Hanart TZ Gallery|Taipei Dangdai
Yeh Shih-Chiang + Yeh Wei-Li: Artistic Convergence of Two Generations
Venue|Taipei Nangang Exhibition Center, Hall 1 (4th Floor)
No. 1, Jingmao 2nd Road, Nangang District, Taipei City
Booth|D03
VIP Preview (invitation only)|2pm-5pm, Thursday, 16 January
Vernissage (by invitation or advance ticket)|5pm-9pm, Thursday, 16 January
Public Opening|
11am-6pm, Friday, 17 January
11am-6pm, Saturday, 18 January
11am-5:30pm, Sunday, 19 January
Yeh Wei-Li’s “on-site archeology” turns artistic practice into research methodology. Through imaginative engagement he breathes new life into the “historical remains” of the life and art of Yeh Shih-Chiang (1926-2012). The reconstruction of Yeh Shih-Chiang’s former home in Shuinandong into a “residence museum” will be completed in the middle of this year. It is while living in this house, located in an old gold mining village at the foot of Mt Jiufeng and looking east towards the Pacific Ocean and Guishan Island, that Yeh Shih-Chiang developed his artistic conception that was to inform his creative work in the second half of his long life. This former residence of Yeh Shih-Chiang will now become a cultural and geomantic pulse point in the northeastern corner of Taiwan.

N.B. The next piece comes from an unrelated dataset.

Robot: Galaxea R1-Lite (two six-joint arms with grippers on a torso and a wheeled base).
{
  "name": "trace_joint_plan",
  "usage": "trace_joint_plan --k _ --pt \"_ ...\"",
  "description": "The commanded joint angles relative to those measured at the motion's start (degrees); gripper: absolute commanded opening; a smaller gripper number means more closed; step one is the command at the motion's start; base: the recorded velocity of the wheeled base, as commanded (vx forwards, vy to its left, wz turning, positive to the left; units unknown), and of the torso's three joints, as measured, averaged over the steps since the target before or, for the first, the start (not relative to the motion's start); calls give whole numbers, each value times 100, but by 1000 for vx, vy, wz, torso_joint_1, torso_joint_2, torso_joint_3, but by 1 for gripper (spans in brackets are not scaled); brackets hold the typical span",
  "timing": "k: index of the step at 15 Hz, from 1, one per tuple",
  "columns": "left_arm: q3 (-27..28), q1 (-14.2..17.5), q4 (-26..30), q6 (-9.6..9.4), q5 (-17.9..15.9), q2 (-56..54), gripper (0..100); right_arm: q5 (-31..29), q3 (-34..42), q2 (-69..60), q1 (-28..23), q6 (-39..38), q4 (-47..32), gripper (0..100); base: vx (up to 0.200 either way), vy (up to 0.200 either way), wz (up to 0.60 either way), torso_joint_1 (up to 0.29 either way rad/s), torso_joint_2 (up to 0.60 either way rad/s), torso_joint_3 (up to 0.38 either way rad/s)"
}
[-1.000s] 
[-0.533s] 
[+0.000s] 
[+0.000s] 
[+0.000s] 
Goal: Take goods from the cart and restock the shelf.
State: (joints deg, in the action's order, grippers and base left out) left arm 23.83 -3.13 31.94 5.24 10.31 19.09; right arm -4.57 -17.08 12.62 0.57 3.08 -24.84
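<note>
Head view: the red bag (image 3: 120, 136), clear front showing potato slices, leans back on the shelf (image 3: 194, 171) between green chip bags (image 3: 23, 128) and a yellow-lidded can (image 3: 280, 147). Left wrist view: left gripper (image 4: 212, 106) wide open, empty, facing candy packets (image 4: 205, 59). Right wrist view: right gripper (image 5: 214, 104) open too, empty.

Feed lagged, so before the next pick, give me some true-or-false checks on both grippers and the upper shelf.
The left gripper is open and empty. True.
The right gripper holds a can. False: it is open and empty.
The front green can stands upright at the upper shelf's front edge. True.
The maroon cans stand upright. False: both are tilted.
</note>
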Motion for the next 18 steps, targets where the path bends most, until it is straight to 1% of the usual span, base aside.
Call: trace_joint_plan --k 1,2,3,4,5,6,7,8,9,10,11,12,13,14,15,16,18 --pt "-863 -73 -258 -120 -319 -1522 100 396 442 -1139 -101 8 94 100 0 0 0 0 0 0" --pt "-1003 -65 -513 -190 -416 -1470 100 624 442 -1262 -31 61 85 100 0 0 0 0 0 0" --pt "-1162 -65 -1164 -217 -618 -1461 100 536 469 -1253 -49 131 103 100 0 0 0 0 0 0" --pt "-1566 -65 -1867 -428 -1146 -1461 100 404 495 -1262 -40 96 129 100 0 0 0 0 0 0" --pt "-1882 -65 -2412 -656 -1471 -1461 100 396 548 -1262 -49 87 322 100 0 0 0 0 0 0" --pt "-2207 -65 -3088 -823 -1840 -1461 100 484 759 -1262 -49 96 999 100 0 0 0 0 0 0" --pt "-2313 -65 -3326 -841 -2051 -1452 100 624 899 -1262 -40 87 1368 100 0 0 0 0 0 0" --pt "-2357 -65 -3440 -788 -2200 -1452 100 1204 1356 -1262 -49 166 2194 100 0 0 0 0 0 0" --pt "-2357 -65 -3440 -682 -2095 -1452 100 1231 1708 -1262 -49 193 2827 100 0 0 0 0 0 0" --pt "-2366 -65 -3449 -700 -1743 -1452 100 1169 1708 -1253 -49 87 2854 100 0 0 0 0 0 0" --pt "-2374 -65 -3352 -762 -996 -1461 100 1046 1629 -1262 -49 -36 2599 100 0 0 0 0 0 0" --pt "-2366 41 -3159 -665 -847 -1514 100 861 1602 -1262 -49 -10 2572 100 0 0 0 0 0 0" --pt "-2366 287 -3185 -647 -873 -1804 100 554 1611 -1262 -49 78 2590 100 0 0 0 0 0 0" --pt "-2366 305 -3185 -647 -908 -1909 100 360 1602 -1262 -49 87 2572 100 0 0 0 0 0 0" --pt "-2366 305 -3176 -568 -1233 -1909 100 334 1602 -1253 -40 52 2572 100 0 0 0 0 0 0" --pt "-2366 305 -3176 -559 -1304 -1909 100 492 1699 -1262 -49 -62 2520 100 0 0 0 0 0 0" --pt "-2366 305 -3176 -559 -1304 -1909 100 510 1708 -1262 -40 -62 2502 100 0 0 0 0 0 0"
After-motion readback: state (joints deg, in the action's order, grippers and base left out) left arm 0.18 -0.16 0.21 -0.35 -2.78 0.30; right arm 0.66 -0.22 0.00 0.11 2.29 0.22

A major new publication on the project, Yeh Shih-Chiang + Yeh Wei-Li, will be launched at the Art Fair. The transmission of artistic illumination between generations is the creative methodology Yeh Wei-li uses in exploring the cycles of history and the operating mechanisms of social change.
Yeh Shih-Chiang was born in 1926 into a scholarly family in Shaoguan, Guangdong Province, China. During his student years at the Guangzhou College of Art, Yeh was granted permission by the influential artist Gao Jianfu, then Principal of the College, to take leave from his studies and set out on an adventure to travel and sketch along the way. With the intensification and spread of China’s Civil War, Yeh was forced to abort his plans and redirect his route to Taiwan. Unexpectedly, Yeh became stranded in Taiwan at the end of the war, when travel between Taiwan and the mainland was cut off. During his first few years in Taiwan, Yeh studied art at the Taiwan Provincial Teachers’ College (now National Taiwan Normal University) in Taipei. Depressed by his isolation from his homeland, Yeh grew increasingly reclusive and secluded himself in the countryside, where he lived a simple, ascetic life, practicing Zen Buddhism, teaching and painting. Gradually Yeh planted both creative and spiritual roots for himself in Taiwan, and every aspect of his daily activities was informed by a conscious awareness of the ideal of inner cultivation shared by both the Chinese literati and Zen traditions.
Contemporary artist Yeh Wei-Li was born in Taiwan in 1971. Since 2015, he has been engaged in a process of gradually and painstakingly excavating the history and environments of Yeh Shih-Chiang’s life as a means of understanding the personal and creative archaeology of the artist himself. His journey has taken him from Yeh Shih-Chiang’s abandoned residence in the remote village of Wan Tong in Xindian County to the master’s former home in the northeastern seacoast town of Shuinandong, on a path to unearth and re-examine the traces of Yeh Shih-Chiang’s world. Yeh Wei-Li’s series of photographic works taken over this period reveals a process akin to preparing and plowing the soil, planting the seeds and waiting patiently for them to grow, without expectation, until suddenly a new kind of illumination appears. In 2019 Yeh Wei-Li began to build wooden frames for Yeh Shih-Chiang’s oil paintings, as an act of homage to the master and a way of creating new possible perspectives through which to approach his works.